• [Work task]: Find every line in the records below that contains "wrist", and copy it.

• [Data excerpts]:
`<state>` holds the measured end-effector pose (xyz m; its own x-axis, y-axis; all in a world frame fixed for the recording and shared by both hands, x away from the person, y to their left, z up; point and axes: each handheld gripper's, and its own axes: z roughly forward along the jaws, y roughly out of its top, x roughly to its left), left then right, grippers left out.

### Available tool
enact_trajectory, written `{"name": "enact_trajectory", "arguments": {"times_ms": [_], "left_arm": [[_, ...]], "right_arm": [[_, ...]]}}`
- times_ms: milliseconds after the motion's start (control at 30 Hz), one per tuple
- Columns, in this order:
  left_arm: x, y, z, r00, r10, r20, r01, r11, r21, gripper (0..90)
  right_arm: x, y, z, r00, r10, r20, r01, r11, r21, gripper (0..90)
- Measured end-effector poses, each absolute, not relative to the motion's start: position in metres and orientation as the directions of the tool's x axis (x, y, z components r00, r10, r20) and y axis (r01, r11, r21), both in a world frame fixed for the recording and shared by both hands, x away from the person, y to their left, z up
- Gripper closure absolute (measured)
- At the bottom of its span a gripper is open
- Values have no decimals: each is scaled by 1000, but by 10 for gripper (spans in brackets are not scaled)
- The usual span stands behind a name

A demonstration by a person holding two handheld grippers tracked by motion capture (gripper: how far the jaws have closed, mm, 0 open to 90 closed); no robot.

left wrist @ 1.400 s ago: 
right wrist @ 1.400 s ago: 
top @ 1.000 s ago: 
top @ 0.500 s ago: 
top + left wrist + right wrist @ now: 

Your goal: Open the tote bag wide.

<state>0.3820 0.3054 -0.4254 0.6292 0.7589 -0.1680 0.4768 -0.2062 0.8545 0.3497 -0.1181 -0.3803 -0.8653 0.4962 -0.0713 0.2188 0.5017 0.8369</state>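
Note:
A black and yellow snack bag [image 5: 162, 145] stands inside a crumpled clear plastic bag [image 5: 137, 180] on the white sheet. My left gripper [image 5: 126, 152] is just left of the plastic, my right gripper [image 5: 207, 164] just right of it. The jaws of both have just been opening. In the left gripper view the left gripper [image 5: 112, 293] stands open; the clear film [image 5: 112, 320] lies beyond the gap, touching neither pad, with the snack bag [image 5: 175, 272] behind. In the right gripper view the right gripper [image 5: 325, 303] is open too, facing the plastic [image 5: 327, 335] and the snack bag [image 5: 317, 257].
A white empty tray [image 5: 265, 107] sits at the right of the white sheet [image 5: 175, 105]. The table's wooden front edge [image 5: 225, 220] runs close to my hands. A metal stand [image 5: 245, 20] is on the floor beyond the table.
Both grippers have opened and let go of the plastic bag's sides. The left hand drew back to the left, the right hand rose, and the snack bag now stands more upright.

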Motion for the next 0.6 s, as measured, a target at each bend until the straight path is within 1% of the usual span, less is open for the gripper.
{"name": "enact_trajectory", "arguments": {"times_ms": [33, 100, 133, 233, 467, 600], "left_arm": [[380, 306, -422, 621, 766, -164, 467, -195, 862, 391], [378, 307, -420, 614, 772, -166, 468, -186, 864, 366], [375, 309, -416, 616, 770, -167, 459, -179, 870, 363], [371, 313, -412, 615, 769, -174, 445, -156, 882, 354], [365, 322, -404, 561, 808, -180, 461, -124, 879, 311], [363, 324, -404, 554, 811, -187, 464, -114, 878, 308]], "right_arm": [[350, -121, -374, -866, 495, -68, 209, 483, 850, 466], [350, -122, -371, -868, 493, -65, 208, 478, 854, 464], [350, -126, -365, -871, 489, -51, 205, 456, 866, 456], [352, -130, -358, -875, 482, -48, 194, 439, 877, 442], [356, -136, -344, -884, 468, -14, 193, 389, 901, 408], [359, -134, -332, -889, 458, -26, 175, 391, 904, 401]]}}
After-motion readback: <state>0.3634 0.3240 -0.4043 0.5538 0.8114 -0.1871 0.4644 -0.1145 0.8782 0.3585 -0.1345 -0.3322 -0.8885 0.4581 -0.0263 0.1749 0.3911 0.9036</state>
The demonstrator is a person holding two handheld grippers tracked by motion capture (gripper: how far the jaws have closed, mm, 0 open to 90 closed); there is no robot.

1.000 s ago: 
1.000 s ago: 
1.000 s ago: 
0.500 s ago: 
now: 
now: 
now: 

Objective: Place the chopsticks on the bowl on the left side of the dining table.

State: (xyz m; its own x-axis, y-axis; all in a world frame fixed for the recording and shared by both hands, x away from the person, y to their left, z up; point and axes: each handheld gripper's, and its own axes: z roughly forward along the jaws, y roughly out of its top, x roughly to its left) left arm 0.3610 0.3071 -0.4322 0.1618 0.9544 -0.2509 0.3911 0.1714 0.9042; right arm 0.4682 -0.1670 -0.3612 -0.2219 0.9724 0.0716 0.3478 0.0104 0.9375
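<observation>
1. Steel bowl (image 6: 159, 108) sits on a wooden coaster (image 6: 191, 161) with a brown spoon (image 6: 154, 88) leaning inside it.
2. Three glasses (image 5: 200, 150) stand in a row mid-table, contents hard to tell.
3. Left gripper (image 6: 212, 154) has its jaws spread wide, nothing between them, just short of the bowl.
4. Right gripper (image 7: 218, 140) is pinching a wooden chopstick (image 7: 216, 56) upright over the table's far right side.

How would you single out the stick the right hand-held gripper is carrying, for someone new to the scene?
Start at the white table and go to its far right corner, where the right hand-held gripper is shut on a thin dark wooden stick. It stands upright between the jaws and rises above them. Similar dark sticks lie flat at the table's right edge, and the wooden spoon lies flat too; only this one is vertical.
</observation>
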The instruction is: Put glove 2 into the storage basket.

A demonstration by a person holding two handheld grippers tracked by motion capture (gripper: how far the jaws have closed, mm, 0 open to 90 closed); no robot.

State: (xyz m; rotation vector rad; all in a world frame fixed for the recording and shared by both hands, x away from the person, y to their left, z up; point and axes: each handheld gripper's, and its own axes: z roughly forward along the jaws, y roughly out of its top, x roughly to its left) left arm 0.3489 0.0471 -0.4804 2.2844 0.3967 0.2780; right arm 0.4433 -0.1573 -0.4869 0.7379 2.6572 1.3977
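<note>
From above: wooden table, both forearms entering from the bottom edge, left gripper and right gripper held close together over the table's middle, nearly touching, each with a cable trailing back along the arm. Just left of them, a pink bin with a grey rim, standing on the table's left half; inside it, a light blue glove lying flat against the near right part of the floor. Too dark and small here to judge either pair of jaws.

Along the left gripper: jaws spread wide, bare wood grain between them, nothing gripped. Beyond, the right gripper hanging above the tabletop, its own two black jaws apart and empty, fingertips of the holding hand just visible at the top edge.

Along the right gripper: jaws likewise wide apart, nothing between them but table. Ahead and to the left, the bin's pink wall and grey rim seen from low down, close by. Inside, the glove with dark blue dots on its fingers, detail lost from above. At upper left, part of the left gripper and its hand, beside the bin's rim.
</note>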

• [Written response]:
left wrist @ 1.400 s ago: 
right wrist @ 1.400 s ago: 
top + left wrist + right wrist @ now: 

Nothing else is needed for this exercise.